简体   繁体   中英

How can I populate C# classes from an XML document that has some embedded data?

I have an API that has returned this:

http://services.aonaware.com/DictService/DictService.asmx?op=DefineInDict

<?xml version="1.0" encoding="utf-8"?>
<WordDefinition xmlns:xsi="http://www.w3.org/2001/XMLSchema-instance" xmlns:xsd="http://www.w3.org/2001/XMLSchema" xmlns="http://services.aonaware.com/webservices/">
  <Word>abandon</Word>
  <Definitions>
    <Definition>
      <Word>abandon</Word>
      <Dictionary>
        <Id>wn</Id>
        <Name>WordNet (r) 2.0</Name>
      </Dictionary>
      <WordDefinition>abandon
     n 1: the trait of lacking restraint or control; freedom from
          inhibition or worry; "she danced with abandon" [syn: {wantonness},
           {unconstraint}]
     2: a feeling of extreme emotional intensity; "the wildness of
        his anger" [syn: {wildness}]
     v 1: forsake, leave behind; "We abandoned the old car in the
          empty parking lot"
     2: stop maintaining or insisting on; of ideas, claims, etc.;
        "He abandoned the thought of asking for her hand in
        marriage"; "Both sides have to give up some calims in
        these negociations" [syn: {give up}]
     3: give up with the intent of never claiming again; "Abandon
        your life to God"; "She gave up her children to her
        ex-husband when she moved to Tahiti"; "We gave the
        drowning victim up for dead" [syn: {give up}]
     4: leave behind empty; move out of; "You must vacate your
        office by tonight" [syn: {vacate}, {empty}]
     5: leave someone who needs or counts on you; leave in the
        lurch; "The mother deserted her children" [syn: {forsake},
         {desolate}, {desert}]
</WordDefinition>
    </Definition>
  </Definitions>
</WordDefinition>

Here is the code that I used to retrieve the XML data:

        WebRequest request = WebRequest.Create("http://services.aonaware.com/DictService/DictService.asmx/DefineInDict");
        request.Method = "POST";
        string postData = "dictId=wn&word=abandon";
        byte[] byteArray = Encoding.UTF8.GetBytes(postData);
        request.ContentType = "application/x-www-form-urlencoded";
        request.ContentLength = byteArray.Length;
        Stream dataStream = request.GetRequestStream();
        dataStream.Write(byteArray, 0, byteArray.Length);
        dataStream.Close();
        WebResponse response = request.GetResponse();
        Console.WriteLine(((HttpWebResponse)response).StatusDescription);
        dataStream = response.GetResponseStream();
        StreamReader reader = new StreamReader(dataStream);
        string responseFromServer = reader.ReadToEnd();
        Console.WriteLine(responseFromServer);
        reader.Close();
        dataStream.Close();
        response.Close();

I would like to extract the data from the XML into a List where the Definition class looks like:

public class Def
{
    public string text { get; set; }
    public List<string> synonym { get; set; }
}

public class Definition
{
    public string type { get; set; } // single character: n or v or a 
    public List<Def> Def { get; set; }
}

Can someone give me some advice on how I can do this and show what options are available to me to pick the class elements out of XML and put these into classes .

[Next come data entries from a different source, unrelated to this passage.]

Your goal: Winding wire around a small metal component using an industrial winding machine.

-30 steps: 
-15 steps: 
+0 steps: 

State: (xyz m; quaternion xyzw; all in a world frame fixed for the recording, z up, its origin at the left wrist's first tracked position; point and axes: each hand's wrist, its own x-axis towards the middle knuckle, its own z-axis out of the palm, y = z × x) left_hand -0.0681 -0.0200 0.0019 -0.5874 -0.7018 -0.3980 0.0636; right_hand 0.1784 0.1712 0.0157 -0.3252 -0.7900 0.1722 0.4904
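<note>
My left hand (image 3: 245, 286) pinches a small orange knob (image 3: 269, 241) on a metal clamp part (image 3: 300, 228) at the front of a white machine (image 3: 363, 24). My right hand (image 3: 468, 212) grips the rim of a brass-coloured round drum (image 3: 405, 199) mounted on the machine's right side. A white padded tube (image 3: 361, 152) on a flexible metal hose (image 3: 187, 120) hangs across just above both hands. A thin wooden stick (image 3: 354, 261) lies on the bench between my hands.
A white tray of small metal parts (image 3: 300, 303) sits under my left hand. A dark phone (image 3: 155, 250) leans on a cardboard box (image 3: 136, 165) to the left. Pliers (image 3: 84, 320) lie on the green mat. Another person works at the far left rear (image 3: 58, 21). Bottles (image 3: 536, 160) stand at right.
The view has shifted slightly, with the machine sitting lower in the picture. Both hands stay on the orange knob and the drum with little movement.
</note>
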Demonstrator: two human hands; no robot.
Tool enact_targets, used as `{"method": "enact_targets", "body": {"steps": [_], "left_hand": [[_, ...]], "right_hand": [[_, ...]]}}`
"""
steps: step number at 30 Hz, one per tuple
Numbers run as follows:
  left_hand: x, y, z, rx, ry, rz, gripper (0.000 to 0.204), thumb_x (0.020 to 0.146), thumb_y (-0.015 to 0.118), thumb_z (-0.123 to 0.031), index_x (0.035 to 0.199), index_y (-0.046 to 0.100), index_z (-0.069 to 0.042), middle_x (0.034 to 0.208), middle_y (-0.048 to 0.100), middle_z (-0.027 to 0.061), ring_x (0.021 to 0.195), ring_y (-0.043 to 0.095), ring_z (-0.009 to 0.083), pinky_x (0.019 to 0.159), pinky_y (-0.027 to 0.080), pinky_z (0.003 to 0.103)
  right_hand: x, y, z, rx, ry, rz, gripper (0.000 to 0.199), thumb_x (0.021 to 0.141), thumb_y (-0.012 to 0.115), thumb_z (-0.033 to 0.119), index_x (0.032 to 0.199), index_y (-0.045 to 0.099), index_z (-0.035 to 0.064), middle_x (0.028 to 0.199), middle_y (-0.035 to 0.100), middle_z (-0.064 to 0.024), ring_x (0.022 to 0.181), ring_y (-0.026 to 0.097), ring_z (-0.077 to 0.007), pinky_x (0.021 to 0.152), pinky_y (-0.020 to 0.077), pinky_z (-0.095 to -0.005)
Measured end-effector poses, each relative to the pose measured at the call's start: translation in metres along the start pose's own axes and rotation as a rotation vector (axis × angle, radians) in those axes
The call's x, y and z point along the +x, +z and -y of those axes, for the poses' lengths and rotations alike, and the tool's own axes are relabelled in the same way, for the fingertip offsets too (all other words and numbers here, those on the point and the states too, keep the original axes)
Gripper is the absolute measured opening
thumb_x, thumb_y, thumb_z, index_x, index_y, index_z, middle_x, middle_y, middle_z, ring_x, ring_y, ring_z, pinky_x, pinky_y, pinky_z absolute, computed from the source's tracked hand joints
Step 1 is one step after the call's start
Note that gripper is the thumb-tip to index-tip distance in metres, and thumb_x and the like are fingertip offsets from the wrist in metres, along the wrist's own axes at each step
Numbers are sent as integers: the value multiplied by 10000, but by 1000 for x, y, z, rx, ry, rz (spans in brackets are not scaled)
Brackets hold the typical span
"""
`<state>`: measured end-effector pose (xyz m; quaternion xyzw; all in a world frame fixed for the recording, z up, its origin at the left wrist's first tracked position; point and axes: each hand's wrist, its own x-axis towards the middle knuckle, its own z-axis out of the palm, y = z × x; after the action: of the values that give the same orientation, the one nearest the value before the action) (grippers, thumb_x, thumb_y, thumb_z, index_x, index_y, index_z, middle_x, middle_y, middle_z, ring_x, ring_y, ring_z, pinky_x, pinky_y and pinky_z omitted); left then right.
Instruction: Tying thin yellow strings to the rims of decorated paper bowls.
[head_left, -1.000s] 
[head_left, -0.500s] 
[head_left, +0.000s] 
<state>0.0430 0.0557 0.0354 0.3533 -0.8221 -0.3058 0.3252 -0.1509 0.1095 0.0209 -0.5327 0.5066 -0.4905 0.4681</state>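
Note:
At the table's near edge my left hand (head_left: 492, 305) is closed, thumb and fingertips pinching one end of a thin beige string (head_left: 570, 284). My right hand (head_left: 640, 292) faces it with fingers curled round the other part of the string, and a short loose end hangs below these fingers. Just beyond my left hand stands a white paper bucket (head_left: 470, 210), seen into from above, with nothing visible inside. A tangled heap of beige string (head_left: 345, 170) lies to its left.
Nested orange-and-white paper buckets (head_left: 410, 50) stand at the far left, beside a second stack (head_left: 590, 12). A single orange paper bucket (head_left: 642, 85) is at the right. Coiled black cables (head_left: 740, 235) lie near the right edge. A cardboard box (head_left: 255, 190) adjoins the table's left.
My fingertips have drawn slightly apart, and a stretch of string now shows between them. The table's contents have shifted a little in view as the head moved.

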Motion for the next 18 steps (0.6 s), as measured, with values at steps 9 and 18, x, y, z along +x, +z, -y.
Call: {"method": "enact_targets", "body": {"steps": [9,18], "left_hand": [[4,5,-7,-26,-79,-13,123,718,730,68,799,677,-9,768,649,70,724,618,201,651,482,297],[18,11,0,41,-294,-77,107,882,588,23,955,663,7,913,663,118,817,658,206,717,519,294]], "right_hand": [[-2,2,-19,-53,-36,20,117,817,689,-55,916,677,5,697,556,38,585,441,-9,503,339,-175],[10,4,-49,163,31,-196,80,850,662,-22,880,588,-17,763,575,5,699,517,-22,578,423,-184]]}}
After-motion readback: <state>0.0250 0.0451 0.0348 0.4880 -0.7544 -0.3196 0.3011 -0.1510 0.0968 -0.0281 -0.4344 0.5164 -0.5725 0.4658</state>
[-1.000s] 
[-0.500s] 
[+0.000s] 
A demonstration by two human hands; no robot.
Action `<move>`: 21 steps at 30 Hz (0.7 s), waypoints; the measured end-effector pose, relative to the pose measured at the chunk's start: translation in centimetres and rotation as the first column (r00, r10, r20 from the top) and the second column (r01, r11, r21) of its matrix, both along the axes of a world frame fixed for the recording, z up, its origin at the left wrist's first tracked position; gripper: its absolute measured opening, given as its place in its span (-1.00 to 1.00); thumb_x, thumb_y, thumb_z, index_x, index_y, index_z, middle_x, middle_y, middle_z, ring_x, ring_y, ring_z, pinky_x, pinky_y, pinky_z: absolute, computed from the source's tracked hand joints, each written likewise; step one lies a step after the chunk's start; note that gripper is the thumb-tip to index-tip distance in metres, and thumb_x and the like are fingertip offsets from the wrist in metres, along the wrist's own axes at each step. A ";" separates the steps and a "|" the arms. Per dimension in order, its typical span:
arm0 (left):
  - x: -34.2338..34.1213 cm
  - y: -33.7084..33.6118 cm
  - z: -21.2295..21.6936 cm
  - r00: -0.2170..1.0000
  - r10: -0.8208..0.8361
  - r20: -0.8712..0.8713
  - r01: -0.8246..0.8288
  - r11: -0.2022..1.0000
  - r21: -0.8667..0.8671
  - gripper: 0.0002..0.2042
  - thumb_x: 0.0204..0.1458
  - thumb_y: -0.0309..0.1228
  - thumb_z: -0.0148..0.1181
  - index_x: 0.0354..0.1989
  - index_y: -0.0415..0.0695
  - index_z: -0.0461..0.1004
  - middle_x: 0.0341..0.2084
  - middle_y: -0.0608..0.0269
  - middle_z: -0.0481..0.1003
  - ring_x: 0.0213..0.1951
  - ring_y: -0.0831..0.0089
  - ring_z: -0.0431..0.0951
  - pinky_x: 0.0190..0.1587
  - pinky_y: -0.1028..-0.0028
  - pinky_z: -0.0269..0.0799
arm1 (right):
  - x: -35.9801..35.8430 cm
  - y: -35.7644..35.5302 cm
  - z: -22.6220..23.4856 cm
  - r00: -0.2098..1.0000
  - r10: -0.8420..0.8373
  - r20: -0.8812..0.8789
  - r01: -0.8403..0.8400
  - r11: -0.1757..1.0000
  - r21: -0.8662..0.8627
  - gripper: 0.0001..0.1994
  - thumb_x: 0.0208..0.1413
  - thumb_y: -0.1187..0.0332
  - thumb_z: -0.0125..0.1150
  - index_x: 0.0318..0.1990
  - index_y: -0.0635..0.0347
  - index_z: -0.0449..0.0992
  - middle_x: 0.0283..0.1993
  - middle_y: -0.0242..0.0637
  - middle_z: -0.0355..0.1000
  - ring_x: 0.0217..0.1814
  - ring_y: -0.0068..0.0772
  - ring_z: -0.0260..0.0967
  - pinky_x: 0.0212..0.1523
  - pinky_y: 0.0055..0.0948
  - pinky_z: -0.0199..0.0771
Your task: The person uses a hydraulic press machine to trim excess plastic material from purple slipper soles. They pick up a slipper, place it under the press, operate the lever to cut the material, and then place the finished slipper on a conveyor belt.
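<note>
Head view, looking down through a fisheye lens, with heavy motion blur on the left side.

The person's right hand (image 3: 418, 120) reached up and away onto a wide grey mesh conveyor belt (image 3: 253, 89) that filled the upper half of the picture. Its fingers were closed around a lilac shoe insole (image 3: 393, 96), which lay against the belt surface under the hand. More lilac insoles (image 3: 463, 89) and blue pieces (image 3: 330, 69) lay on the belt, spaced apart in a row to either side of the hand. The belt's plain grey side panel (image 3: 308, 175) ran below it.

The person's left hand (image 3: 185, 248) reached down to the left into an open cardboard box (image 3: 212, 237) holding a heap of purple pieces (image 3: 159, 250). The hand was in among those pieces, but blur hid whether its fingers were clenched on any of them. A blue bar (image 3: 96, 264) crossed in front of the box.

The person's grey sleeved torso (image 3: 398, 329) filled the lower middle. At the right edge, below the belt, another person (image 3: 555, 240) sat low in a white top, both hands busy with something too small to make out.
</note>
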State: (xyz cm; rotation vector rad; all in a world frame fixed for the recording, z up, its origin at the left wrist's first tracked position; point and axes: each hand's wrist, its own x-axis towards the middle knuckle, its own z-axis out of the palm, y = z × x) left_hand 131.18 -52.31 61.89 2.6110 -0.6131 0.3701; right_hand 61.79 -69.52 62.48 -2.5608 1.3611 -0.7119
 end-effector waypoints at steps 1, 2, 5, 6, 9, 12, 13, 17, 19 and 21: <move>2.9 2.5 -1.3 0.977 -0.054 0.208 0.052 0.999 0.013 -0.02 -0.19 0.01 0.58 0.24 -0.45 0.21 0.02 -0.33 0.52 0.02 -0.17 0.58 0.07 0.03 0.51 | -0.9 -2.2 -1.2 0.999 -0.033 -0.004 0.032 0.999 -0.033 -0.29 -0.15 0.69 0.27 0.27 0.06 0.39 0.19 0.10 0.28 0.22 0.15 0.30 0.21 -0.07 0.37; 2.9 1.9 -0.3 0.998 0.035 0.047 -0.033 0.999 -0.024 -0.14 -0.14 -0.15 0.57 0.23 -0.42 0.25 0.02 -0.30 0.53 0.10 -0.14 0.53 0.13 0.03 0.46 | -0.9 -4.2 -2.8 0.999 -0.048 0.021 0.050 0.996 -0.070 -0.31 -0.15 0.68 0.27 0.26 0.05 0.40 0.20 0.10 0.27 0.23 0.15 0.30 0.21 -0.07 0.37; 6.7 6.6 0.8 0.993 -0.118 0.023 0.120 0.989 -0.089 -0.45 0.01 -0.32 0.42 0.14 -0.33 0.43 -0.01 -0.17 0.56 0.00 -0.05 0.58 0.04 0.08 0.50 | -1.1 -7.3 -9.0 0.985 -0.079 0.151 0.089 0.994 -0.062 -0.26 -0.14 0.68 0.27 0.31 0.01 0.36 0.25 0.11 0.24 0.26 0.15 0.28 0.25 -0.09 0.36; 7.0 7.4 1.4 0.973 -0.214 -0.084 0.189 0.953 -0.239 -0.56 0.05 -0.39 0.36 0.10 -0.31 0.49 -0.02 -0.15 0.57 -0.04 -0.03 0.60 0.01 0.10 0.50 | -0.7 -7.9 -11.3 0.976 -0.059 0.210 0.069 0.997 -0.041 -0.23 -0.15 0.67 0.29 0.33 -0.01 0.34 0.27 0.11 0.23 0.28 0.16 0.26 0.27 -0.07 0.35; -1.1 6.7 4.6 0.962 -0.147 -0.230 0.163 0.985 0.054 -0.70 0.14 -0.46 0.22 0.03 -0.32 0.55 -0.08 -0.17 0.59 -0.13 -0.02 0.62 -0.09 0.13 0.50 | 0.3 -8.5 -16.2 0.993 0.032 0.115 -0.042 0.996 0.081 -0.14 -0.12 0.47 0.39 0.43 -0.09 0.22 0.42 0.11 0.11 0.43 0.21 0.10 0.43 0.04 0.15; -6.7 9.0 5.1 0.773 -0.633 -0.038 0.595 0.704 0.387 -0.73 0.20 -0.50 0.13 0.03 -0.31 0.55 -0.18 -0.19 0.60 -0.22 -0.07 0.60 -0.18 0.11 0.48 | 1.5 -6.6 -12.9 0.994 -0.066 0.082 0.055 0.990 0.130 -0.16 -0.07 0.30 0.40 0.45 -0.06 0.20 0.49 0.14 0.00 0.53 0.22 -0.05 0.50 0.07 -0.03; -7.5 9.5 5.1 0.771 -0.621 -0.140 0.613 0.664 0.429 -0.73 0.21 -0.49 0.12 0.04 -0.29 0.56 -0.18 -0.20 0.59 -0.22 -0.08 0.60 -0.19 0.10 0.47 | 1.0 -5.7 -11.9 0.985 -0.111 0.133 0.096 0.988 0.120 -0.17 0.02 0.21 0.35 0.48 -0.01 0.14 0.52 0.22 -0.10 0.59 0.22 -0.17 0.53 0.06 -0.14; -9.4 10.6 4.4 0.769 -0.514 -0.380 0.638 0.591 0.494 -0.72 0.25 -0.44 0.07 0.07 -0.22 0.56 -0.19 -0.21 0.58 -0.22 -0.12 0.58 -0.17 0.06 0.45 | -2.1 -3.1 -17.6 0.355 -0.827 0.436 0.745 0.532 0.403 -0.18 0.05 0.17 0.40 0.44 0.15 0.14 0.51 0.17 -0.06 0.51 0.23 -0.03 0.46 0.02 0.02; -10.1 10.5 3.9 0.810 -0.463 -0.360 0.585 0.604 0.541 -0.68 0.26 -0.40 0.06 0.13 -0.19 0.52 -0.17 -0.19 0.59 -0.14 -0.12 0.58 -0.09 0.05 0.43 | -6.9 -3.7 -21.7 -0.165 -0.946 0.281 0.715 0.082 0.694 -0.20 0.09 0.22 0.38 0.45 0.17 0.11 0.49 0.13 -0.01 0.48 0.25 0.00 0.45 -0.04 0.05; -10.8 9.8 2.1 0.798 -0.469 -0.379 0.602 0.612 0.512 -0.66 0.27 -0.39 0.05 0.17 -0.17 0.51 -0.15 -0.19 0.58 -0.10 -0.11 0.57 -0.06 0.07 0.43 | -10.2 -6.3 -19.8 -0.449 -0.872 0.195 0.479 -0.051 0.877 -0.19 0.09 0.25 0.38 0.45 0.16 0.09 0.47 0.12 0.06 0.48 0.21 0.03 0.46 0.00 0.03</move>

As I think this question could be helpful to many other people I'll open a large bounty so hopefully someone can take the time to come up with a good example

Update:

Sorry. I made a mistake with Synonym. I have changed this now. Hope it makes more sense. The synonyms are just a List I also put in bold what I am needing as the two answers so far don't seem to answer the question at all. Thank you.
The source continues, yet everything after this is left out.